▶ Information provided:

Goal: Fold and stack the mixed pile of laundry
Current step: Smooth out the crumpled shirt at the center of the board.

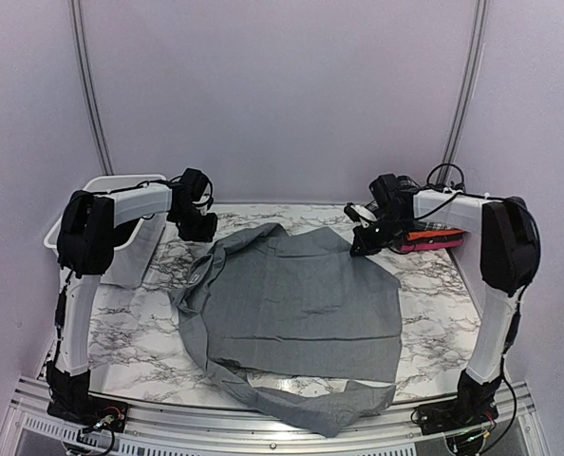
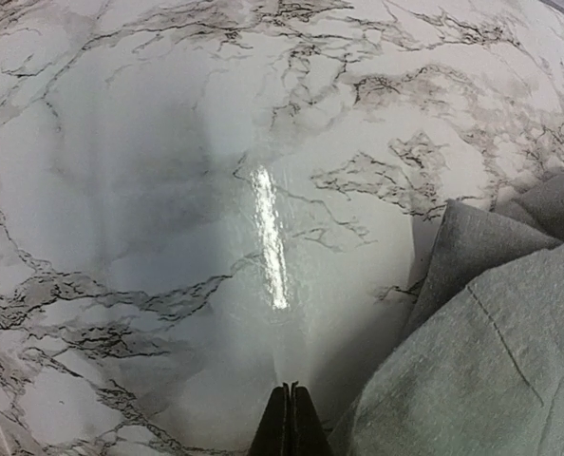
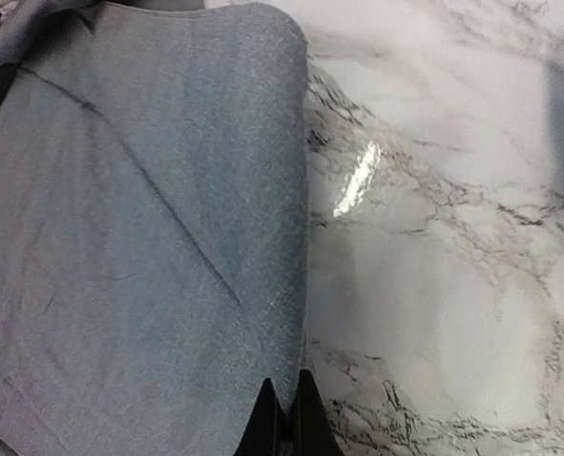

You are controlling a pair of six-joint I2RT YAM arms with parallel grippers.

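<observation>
We see the left gripper (image 2: 290, 391) with its fingers pressed together, nothing between them. It is over bare marble table (image 2: 168, 190), with the grey shirt (image 2: 481, 361) just beside its right side and not touching. The right gripper (image 3: 285, 382) is also closed down narrow, tips right at the shirt's rounded edge. We cannot tell if any cloth is pinched there.

From the top view, the shirt is spread mostly flat across the middle of the table, back side up. Its far corners are near the two grippers and one sleeve trails along the near edge. A red-pink piece (image 1: 432, 243) lies at the far right behind the right arm, well apart from the shirt. The white slotted basket (image 1: 121, 258) is at the far left, behind the left arm.
</observation>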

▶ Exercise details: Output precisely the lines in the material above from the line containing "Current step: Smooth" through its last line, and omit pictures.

▶ Exercise answer:
Current step: Smooth out the crumpled shirt at the center of the board.


You are controlling a pair of six-joint I2RT YAM arms with parallel grippers.

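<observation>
We see the left gripper (image 2: 290, 391) with its fingers pressed together, nothing between them. It is over bare marble table (image 2: 168, 190), with the grey shirt (image 2: 481, 361) just beside its right side and not touching. The right gripper (image 3: 285, 382) is also closed down narrow, tips right at the shirt's rounded edge. We cannot tell if any cloth is pinched there.

From the top view, the shirt is spread mostly flat across the middle of the table, back side up. Its far corners are near the two grippers and one sleeve trails along the near edge. A red-pink piece (image 1: 432, 243) lies at the far right behind the right arm, well apart from the shirt. The white slotted basket (image 1: 121, 258) is at the far left, behind the left arm.
</observation>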

No more output will be produced for this exercise.